#### INSTRUCTIONS FOR THE TASK:
Look below for the line that has "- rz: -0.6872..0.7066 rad". Set down the lines from there through the line that has "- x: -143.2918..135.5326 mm", exactly as written.

#### STUDY MATERIAL:
....
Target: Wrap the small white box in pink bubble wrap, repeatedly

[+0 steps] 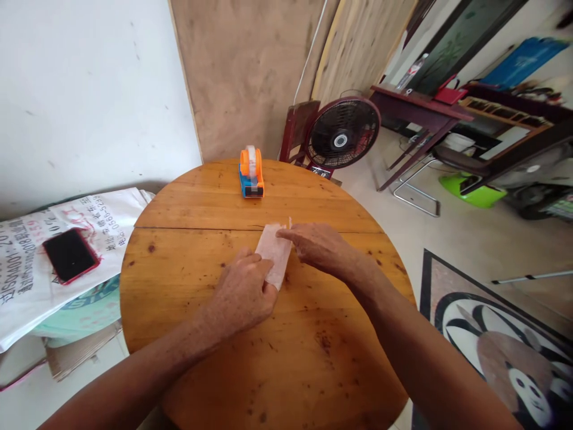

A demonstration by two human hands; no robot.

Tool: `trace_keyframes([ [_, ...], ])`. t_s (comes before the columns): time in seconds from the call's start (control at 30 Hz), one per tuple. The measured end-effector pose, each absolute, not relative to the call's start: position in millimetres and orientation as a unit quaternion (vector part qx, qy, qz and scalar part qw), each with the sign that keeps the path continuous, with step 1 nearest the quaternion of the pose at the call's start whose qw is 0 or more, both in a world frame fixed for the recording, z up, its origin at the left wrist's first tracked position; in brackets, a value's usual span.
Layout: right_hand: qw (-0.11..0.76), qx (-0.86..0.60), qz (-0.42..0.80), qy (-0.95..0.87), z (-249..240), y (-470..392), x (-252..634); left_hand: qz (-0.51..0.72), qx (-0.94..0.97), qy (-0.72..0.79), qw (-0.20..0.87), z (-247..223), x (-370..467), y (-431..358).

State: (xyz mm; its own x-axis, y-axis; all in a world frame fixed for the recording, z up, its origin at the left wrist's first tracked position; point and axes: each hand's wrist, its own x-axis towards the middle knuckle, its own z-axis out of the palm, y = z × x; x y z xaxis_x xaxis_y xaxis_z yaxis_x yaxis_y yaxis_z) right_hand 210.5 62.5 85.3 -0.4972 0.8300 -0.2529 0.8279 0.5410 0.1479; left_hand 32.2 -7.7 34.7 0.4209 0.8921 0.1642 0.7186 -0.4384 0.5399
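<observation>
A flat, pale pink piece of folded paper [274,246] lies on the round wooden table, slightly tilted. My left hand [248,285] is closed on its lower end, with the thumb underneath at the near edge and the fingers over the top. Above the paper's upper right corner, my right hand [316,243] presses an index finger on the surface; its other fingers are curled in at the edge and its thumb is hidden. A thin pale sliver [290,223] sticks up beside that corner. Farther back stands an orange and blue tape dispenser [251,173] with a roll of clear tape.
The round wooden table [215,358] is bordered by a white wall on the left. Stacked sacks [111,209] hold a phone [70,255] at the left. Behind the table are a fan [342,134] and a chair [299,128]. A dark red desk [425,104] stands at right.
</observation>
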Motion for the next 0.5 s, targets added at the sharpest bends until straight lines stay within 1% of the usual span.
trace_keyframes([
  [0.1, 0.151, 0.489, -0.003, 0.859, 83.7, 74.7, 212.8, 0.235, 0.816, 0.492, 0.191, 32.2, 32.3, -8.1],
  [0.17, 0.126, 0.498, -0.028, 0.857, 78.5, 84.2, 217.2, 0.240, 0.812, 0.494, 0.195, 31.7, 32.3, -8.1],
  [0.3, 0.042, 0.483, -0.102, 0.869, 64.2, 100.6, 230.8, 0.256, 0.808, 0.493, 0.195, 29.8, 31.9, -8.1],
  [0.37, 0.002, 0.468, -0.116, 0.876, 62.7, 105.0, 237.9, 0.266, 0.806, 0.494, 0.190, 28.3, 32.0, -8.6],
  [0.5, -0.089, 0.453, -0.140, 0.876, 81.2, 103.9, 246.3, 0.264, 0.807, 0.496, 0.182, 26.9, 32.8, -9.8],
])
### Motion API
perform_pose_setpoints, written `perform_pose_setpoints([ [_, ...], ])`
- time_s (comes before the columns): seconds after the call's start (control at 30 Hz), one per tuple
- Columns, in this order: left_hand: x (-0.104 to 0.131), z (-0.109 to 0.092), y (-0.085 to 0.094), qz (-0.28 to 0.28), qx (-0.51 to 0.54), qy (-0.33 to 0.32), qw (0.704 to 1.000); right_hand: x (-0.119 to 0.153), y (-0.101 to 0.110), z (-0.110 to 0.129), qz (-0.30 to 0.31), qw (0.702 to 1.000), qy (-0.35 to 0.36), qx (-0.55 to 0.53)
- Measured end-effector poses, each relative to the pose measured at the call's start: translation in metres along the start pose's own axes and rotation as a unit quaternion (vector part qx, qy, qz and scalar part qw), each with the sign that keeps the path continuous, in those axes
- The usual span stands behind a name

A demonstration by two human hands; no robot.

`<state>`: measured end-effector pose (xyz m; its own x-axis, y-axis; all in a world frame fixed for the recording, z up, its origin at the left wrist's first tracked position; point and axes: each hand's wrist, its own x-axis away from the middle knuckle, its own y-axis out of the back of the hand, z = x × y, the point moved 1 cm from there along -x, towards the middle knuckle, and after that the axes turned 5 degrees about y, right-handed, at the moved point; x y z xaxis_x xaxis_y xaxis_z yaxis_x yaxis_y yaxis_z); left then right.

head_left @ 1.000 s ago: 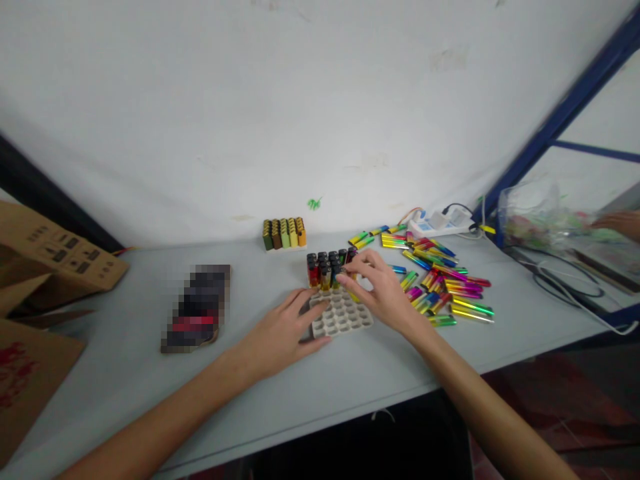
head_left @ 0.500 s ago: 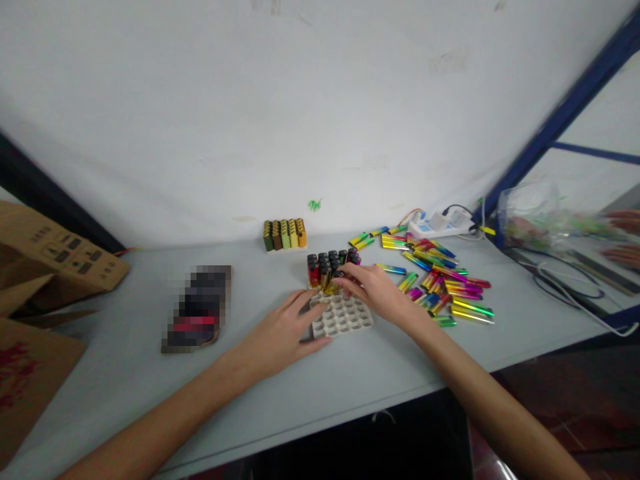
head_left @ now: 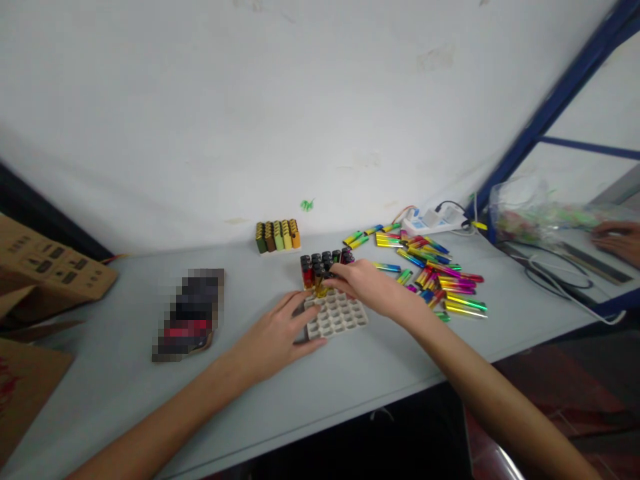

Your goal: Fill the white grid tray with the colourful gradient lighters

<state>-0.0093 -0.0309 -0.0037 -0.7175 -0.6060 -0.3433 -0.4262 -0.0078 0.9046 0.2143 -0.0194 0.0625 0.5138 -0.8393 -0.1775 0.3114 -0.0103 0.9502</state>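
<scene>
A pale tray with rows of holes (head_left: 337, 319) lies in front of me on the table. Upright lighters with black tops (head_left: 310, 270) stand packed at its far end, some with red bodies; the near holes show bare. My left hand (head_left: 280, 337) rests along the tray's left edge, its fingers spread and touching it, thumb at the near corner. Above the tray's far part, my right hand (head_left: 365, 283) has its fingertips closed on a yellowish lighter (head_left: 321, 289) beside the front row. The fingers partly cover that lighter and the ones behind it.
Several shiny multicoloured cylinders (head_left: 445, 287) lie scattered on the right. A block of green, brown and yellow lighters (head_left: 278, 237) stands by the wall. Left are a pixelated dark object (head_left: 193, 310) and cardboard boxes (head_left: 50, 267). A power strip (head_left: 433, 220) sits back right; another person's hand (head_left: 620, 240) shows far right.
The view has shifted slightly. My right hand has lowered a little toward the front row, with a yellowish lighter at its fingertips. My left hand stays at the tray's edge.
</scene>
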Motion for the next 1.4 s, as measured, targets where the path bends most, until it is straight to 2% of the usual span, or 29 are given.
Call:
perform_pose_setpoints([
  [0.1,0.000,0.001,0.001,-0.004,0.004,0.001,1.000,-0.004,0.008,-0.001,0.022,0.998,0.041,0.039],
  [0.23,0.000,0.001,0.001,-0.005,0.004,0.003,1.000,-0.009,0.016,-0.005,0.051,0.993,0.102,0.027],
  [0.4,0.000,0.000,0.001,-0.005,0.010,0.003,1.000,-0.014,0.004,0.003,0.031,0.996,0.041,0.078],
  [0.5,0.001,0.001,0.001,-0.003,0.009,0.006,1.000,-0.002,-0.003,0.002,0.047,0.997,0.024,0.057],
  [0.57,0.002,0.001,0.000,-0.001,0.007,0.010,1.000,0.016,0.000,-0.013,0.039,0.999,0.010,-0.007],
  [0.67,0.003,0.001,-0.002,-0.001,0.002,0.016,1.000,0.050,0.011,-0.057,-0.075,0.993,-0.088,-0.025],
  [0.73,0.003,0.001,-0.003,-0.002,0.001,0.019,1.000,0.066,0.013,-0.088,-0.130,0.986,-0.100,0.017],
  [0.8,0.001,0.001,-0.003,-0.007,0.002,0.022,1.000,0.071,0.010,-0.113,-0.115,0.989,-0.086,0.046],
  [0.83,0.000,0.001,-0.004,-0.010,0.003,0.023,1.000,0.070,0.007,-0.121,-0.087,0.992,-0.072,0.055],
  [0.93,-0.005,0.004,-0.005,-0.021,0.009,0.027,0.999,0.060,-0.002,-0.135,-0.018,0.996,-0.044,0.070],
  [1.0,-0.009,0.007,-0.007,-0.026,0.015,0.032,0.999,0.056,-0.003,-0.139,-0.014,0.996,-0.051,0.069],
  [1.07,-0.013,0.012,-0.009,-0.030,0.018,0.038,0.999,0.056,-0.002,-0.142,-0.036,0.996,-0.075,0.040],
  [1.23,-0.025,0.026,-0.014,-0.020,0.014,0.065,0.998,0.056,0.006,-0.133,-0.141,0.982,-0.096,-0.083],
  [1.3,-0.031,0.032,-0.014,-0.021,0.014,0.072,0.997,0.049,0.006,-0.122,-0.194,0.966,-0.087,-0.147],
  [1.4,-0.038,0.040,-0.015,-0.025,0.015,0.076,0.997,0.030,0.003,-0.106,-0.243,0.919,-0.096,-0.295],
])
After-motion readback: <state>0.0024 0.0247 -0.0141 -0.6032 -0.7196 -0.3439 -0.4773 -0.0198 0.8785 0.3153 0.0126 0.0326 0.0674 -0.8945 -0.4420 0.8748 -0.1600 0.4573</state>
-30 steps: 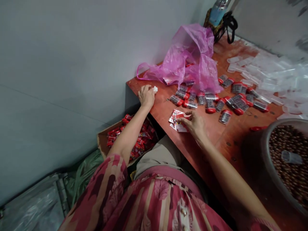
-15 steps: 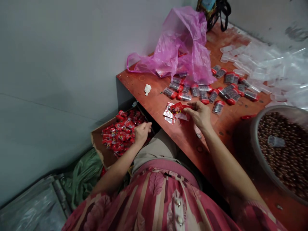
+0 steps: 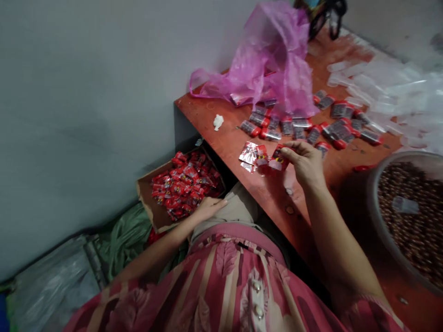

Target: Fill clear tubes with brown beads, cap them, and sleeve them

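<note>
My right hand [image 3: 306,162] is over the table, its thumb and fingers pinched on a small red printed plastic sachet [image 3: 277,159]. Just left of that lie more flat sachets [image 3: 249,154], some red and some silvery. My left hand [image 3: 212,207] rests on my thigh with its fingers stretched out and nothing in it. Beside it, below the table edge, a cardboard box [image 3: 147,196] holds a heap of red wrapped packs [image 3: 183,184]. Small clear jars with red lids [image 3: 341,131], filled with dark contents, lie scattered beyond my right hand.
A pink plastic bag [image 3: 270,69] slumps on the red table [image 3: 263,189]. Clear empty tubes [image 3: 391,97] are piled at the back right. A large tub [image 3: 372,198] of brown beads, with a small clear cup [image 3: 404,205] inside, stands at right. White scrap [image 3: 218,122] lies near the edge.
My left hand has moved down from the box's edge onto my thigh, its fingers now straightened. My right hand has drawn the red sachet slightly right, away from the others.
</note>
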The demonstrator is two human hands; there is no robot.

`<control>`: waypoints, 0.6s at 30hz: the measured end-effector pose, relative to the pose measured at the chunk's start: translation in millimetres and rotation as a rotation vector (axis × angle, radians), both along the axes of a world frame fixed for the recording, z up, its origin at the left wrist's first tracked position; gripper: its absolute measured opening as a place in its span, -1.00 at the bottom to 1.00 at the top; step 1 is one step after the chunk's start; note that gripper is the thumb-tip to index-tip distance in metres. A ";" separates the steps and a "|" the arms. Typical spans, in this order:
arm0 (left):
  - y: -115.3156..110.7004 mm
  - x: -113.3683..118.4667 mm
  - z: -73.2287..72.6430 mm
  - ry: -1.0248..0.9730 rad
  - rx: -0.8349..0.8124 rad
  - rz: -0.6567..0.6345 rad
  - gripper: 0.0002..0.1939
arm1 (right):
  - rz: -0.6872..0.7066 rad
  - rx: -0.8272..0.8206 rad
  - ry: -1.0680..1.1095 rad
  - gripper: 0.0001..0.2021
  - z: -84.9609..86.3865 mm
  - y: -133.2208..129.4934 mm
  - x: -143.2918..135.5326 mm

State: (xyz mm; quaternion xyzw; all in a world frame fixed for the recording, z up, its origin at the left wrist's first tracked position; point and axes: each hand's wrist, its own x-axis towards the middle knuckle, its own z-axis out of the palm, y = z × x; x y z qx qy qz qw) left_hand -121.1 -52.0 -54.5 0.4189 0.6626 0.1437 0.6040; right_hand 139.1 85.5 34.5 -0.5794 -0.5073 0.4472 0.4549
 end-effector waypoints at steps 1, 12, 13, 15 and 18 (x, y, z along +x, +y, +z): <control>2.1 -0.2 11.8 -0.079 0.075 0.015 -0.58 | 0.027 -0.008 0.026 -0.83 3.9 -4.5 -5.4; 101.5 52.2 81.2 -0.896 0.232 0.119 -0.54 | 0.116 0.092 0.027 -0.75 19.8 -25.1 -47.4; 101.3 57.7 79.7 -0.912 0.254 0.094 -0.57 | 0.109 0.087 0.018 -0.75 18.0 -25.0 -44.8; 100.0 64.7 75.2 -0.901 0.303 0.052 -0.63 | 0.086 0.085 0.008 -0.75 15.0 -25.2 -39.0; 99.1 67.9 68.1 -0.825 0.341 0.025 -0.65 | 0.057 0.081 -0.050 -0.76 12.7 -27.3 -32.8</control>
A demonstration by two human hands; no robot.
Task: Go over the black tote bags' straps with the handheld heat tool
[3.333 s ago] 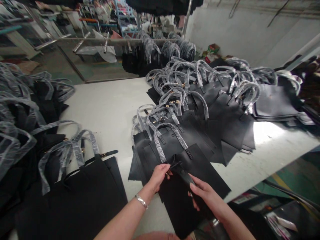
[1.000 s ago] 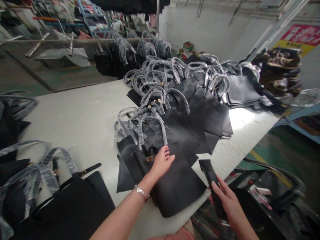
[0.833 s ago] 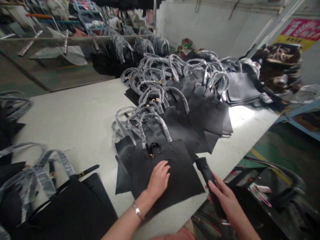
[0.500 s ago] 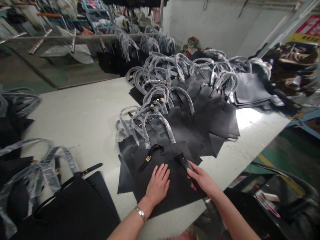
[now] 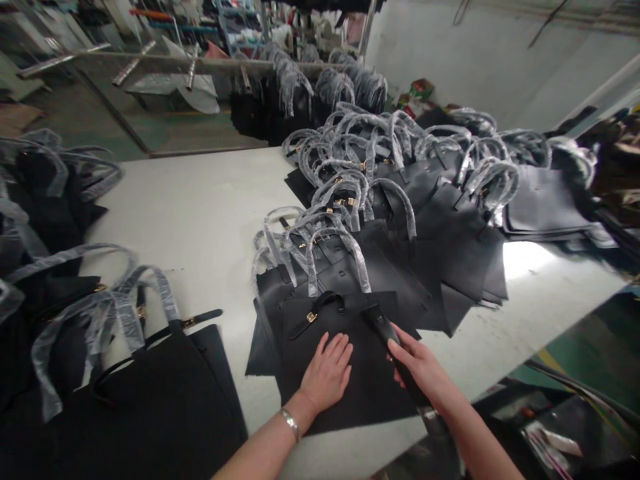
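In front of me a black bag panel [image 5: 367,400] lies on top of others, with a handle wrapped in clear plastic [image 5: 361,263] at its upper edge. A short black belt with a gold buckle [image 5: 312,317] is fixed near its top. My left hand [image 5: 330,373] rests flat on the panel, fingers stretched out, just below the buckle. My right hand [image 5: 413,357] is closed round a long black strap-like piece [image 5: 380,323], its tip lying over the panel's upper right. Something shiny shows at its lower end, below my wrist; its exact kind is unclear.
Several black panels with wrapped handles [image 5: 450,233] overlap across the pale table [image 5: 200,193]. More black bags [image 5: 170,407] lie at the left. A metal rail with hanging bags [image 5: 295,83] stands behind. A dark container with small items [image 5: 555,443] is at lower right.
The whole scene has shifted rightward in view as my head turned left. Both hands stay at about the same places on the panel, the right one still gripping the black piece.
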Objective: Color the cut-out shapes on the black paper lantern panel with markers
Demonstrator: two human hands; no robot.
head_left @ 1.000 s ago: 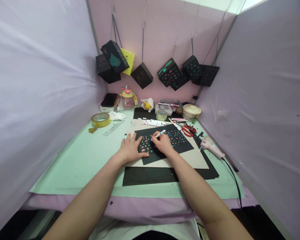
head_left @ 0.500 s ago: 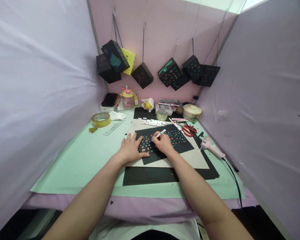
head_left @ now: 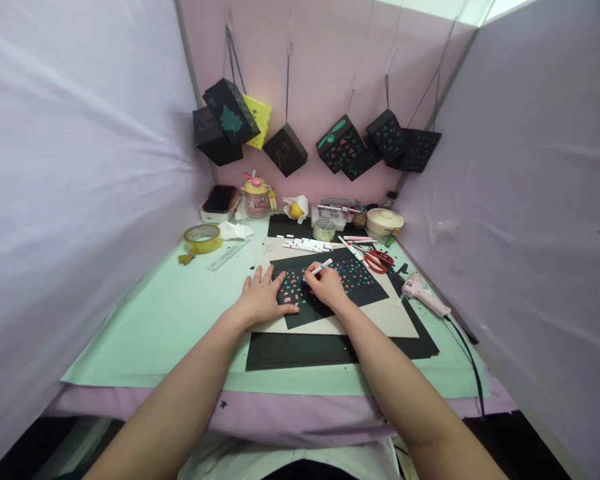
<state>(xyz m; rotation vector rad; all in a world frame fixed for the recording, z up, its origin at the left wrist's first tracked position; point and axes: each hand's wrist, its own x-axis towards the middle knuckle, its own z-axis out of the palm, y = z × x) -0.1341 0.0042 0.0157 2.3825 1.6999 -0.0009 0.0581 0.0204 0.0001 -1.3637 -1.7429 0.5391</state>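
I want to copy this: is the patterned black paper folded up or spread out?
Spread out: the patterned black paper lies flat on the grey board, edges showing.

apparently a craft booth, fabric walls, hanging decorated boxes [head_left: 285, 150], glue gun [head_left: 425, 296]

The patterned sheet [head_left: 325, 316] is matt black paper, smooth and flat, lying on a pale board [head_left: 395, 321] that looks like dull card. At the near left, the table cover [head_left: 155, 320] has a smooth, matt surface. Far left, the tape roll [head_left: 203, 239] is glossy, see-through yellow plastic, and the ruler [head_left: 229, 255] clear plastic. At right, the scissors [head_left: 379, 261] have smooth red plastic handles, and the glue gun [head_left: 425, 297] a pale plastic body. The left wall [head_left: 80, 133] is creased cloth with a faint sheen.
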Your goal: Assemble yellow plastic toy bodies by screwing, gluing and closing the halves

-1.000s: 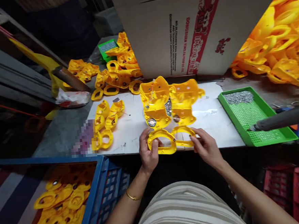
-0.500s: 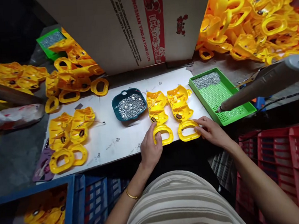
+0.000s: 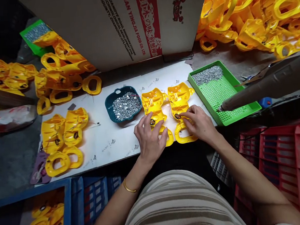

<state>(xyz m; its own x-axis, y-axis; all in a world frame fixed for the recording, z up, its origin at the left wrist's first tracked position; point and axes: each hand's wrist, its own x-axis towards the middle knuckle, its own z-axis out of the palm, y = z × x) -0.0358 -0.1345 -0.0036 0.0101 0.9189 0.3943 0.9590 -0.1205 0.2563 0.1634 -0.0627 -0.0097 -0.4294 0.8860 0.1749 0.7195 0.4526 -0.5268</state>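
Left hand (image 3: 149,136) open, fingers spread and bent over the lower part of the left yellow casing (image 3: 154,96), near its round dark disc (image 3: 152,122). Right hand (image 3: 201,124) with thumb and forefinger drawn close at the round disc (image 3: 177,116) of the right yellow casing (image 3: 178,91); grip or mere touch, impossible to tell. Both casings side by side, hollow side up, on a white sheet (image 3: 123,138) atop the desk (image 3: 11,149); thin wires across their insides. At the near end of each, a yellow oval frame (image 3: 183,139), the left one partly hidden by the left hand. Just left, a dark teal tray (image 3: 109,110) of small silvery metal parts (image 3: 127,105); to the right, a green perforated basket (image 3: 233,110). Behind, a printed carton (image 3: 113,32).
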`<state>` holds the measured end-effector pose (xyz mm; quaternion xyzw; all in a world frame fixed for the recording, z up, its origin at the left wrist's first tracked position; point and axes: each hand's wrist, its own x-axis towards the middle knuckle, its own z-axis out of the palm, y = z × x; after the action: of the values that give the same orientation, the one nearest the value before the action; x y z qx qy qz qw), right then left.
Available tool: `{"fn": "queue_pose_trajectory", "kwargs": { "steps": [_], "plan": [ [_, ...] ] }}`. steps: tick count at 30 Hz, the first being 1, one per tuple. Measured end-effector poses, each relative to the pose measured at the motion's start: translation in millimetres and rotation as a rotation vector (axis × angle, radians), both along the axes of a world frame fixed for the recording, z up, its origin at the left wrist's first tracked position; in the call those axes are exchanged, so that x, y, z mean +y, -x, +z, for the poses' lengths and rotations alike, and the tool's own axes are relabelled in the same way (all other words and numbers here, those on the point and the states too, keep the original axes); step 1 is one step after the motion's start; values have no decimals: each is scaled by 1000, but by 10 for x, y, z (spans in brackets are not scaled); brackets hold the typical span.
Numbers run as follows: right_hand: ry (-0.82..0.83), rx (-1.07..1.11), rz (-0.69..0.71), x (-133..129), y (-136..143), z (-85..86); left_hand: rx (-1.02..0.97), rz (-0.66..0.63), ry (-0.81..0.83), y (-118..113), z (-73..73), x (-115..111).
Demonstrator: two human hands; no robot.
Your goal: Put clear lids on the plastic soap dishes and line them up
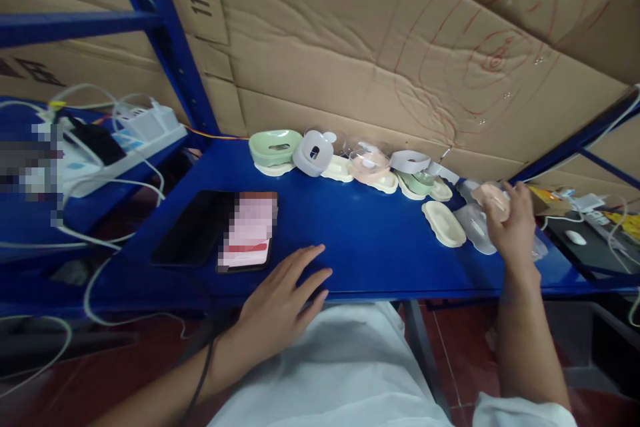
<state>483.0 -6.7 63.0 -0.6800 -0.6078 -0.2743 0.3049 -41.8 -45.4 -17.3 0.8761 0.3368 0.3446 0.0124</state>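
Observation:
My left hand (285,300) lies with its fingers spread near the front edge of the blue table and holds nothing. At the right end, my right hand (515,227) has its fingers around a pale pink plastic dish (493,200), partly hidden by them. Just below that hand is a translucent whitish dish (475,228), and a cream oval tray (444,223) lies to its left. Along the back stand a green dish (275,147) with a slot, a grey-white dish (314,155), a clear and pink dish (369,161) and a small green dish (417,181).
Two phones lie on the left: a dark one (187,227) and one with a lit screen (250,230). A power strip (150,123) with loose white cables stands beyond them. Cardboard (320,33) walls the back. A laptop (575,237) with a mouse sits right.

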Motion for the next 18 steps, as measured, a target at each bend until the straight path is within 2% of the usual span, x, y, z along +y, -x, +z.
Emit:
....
#### WRITTEN ANSWER:
  - rz: -0.6872..0.7066 rad
  - rx: -0.8272..0.8206 rad
  - ry: -1.0680..1.1095 rad
  - gripper: 0.0001..0.2021
  - z: -84.9609..86.3865 mm
  - y: -133.2208..129.4934 mm
  - x: -143.2918..135.5326 mm

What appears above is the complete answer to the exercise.